Look, the conspiracy theories were everywhere. Invisible asteroids falling from the sky, aliens headed to earth, sightings of probes scanning the surface, people losing their memories in groups, clocks that stopped… Some of them were obviously false, others twisted versions of news reports (shootings and kidnappings being too mundane). So, when your wife wakes you up at 3 am, claiming you have to go receive otherworldly visitors at the top of the northwest hill trail immediately or tragedy would befall the planet, it isn’t illogical of you to call her crazy and tell her to go back to sleep.

It also isn’t completely illogical of her to throw a pillow at you, call you an insensitive pig and storm out of the room, especially since that fight yesterday when you insisted that she come home and change before meeting you for dinner, not wanting to be seen with a grown woman wearing a puff-sleeve dress with planets and stars on it, a less fabulous and more realistic version of Ms Frizzle. It didn’t matter that she was a teacher wearing a costume for a school event, and it didn’t matter that she’d stitched it herself or that she actually looked rather striking in it or that she loved it. It didn’t matter that it would take an additional hour for her to get home through traffic and then to the restaurant on the other side of town either—you insisted anyway. And, right now, it doesn’t matter what you think; you can’t let her go to the hills alone in the dead of the night.
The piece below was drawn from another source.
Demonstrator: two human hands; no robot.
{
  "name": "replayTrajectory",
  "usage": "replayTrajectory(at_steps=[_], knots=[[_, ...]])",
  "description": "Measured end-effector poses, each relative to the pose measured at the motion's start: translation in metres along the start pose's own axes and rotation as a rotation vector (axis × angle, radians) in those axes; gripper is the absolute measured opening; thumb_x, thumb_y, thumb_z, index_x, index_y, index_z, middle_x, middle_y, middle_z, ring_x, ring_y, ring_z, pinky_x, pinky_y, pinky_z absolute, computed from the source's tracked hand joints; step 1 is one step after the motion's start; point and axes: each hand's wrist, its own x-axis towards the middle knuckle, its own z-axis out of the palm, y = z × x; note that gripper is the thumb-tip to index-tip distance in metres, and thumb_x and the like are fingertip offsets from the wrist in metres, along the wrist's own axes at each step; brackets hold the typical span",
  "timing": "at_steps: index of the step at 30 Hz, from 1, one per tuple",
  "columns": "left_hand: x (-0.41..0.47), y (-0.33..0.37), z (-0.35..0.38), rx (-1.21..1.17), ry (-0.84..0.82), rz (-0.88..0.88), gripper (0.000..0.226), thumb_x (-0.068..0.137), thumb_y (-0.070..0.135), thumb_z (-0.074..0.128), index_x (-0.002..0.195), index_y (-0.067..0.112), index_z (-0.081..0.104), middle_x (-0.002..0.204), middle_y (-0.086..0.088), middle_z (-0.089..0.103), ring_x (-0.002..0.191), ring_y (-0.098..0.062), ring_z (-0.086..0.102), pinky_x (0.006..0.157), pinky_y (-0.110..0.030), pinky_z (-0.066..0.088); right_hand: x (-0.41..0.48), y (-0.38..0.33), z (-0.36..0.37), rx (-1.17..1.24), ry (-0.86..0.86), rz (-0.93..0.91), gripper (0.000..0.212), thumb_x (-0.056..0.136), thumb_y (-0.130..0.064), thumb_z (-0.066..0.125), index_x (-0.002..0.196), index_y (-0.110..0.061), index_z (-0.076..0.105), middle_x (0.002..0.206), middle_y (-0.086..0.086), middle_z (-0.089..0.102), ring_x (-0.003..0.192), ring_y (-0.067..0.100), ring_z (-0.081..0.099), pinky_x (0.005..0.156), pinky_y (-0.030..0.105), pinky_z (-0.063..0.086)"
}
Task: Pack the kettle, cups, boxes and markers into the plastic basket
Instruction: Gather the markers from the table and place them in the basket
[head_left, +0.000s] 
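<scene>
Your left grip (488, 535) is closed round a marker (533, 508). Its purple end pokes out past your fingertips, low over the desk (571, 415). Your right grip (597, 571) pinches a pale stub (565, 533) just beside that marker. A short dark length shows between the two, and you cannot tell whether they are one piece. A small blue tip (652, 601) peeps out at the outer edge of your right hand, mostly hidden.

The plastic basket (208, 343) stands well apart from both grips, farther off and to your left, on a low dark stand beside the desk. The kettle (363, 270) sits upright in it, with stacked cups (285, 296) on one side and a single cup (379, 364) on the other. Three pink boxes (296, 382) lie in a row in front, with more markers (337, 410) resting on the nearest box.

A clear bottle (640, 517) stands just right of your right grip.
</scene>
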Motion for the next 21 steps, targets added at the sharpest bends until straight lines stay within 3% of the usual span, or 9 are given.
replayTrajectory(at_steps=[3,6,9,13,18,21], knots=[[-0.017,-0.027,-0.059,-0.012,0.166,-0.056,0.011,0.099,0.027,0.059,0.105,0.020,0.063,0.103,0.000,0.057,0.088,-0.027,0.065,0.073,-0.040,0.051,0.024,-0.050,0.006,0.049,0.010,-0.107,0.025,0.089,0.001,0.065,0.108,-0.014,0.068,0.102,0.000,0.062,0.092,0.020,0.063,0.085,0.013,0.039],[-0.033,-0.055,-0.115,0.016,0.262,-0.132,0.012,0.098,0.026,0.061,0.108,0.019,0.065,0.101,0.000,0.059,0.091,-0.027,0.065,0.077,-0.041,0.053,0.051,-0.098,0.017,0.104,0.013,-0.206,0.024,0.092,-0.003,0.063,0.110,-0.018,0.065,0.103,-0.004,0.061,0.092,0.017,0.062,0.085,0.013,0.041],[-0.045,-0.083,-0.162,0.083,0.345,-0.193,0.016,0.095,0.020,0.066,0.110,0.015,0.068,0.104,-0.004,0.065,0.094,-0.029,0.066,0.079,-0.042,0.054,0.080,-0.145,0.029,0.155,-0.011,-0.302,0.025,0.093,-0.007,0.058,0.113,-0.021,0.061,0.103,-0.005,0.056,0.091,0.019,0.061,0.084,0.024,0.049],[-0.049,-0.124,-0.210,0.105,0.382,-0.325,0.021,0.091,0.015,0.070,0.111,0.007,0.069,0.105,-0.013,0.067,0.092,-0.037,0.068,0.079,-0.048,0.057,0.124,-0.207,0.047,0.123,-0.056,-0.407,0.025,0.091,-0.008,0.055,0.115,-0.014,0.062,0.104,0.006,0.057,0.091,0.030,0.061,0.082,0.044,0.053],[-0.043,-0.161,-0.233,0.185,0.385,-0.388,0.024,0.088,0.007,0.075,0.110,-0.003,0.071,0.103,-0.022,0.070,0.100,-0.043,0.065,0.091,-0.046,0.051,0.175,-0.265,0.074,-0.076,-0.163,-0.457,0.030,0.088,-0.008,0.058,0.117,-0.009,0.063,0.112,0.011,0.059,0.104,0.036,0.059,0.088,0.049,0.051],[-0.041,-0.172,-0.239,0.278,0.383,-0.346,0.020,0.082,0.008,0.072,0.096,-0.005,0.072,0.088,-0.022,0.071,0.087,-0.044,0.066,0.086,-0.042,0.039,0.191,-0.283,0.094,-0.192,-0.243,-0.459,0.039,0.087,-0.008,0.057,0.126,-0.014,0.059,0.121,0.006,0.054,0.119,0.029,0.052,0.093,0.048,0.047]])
You struggle out of the bedcovers and don your jacket, rushing to your car. It still smells tangy and stale from when you’d given that neighbor—Jina? Fara?—a ride a week or so ago, her bag full of food. Cursing your wife again for rolling down the window instead of ignoring Jina-Fara’s wave, cursing her for not taking her own car that day, you follow her taillights round a bend. It’s the breaking point, you know it. The two of you haven’t been the same after she left you without a word for four days last winter and wouldn’t admit that she was sneaking around with Sam, wouldn’t admit that she’d been gone at all. “Maybe it’s a sign. Something’s coming,” was all she said, turning to her incense sticks and crystals, and you moved into the guest bedroom that night. You’re not new to her ramblings about celestial cycles or the high-pitched ringing of other frequencies, and she’s stopped trying to make you care. You were tired then; you still are.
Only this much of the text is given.